Dimezzare l’otto per mille?

Jul 24
2012

A parte che un matematico potrebbe rispondere: facciamo l’otto per cinquecento!

Invece parlando seriamente la vera proposta seria di riforma dell’otto per mille sarebbe

- punto primo: abolire la ripartizione dell’inespresso. Ovvero se qualcuno non indica niente, quell’otto per mille resta al fisco.

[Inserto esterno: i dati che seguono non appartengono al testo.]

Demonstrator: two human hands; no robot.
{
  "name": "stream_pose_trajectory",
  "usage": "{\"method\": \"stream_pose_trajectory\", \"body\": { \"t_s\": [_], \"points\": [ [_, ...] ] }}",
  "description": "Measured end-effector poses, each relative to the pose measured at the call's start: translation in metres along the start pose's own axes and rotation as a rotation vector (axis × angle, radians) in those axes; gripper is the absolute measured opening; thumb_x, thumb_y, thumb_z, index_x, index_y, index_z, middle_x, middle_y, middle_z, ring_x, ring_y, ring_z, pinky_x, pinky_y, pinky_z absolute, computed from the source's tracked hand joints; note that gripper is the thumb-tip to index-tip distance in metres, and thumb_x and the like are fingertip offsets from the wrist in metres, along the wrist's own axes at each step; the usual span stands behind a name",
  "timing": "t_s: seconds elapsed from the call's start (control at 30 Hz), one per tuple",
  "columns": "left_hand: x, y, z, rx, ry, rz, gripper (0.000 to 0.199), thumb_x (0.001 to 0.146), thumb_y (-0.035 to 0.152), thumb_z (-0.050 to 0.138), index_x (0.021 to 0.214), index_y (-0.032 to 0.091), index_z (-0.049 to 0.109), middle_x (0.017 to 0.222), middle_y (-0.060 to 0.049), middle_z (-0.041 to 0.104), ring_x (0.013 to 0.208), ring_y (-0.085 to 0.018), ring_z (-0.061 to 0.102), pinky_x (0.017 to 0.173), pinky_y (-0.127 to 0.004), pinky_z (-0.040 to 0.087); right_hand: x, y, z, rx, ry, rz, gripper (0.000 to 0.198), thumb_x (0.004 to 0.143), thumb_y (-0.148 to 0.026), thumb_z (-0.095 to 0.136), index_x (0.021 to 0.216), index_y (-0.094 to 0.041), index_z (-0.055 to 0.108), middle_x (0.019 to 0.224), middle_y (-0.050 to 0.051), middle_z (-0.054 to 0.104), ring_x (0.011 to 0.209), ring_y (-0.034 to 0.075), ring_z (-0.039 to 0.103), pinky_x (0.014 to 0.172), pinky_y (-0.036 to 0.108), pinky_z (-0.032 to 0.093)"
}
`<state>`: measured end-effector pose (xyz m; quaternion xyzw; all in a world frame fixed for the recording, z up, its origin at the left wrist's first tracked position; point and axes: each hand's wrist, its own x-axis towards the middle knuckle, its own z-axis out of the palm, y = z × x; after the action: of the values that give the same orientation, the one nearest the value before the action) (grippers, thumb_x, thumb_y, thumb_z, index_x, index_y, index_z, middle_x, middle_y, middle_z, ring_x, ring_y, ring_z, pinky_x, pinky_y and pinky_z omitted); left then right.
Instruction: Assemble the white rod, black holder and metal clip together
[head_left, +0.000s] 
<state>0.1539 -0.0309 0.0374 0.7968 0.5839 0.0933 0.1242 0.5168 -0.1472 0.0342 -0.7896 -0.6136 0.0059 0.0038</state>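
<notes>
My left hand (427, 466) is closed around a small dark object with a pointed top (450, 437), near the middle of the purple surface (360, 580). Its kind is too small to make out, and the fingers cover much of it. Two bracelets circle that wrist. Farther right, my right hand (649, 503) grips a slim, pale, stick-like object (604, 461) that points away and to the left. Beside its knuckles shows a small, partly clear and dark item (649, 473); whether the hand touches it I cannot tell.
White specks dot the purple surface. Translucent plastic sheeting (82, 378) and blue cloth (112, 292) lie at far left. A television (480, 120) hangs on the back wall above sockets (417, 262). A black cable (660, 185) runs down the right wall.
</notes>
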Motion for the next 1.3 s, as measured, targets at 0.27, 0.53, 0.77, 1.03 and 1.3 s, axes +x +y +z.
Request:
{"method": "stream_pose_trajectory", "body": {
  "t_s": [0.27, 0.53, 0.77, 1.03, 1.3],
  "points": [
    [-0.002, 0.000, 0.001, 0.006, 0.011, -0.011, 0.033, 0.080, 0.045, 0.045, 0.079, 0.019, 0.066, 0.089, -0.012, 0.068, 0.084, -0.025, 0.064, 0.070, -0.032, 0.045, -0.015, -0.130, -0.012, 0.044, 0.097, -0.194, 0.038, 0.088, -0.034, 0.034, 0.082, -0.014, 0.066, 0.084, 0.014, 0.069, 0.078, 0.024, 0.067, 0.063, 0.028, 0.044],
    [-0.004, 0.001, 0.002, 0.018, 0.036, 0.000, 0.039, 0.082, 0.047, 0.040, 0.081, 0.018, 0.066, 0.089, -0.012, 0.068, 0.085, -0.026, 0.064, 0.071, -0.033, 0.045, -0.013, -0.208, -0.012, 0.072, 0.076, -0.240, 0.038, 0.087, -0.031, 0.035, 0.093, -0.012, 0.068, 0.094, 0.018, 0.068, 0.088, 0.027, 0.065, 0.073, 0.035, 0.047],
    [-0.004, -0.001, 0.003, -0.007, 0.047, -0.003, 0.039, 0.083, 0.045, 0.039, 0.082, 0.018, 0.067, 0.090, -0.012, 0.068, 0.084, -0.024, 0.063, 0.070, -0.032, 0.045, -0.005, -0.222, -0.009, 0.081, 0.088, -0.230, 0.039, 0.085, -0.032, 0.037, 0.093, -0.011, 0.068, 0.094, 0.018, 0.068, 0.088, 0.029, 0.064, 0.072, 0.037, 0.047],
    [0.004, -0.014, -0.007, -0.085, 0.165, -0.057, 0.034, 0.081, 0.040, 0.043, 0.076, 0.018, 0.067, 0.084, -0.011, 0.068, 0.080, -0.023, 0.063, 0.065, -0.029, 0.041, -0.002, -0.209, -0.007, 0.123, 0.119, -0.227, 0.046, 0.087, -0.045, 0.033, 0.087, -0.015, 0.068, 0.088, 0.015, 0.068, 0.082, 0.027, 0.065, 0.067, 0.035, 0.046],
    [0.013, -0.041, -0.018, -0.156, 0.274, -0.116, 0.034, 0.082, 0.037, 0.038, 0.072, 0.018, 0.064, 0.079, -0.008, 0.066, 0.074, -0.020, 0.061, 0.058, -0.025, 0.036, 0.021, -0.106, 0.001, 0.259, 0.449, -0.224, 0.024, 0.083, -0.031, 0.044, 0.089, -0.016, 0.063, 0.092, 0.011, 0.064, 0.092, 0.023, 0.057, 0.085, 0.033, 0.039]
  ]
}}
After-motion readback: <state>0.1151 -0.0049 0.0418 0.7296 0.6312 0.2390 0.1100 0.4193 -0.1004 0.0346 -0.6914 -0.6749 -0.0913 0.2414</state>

- punto secondo: lo Stato deve diventare una seria e concreta offerta laica a cui destinare il denaro e non una mancia da sparpagliare per spese assurde contro cui evidentemente qualunque forma di carità è migliore a prescindere

- punto terzo: è del tutto assurdo che si calcoli quante persone aderiscono all’otto per mille e poi si prenda tutto il gettito dell’otto per mille e se ne dia ad ogni confessione una percentuale proporzionale agli aderenti (più il ripartito). Se io firmo perché il mio otto per mille vada ai Valdesi io voglio che i 3-4 euro che corrispondono al mio otto per mille vadano ai valdesi. Fine.

Con una riforma di questo genere i benefici sarebbero diretti in termini economici e indiretti in termini di riappropriazione laica di prerogative (la carità e l’assistenza agli ultimi) che, per altro molto sulla carta, vengono completamente delegate ad enti confessionali.

Una parte del risparmiato dovrebbe andare a finanziare una riforma che destini il 5×1000 in modo completamente paritetico (quindi tutto il 5×1000 e non una parte, il mio 5×1000 che va ad Emergency e non il ripartito della quotaparte della sorella di fava…)

2 Responses to “Dimezzare l’otto per mille?”

  1. .mau. says:

    al limite, l’otto per duemila :-P

    In realtà per il 5 per mille funziona già così (sono i miei soldi, e non una quota parte, che va a chi chiedo), però non sono così sicuro che quello sia il modo migliore, proprio perché la fiscalità è generale.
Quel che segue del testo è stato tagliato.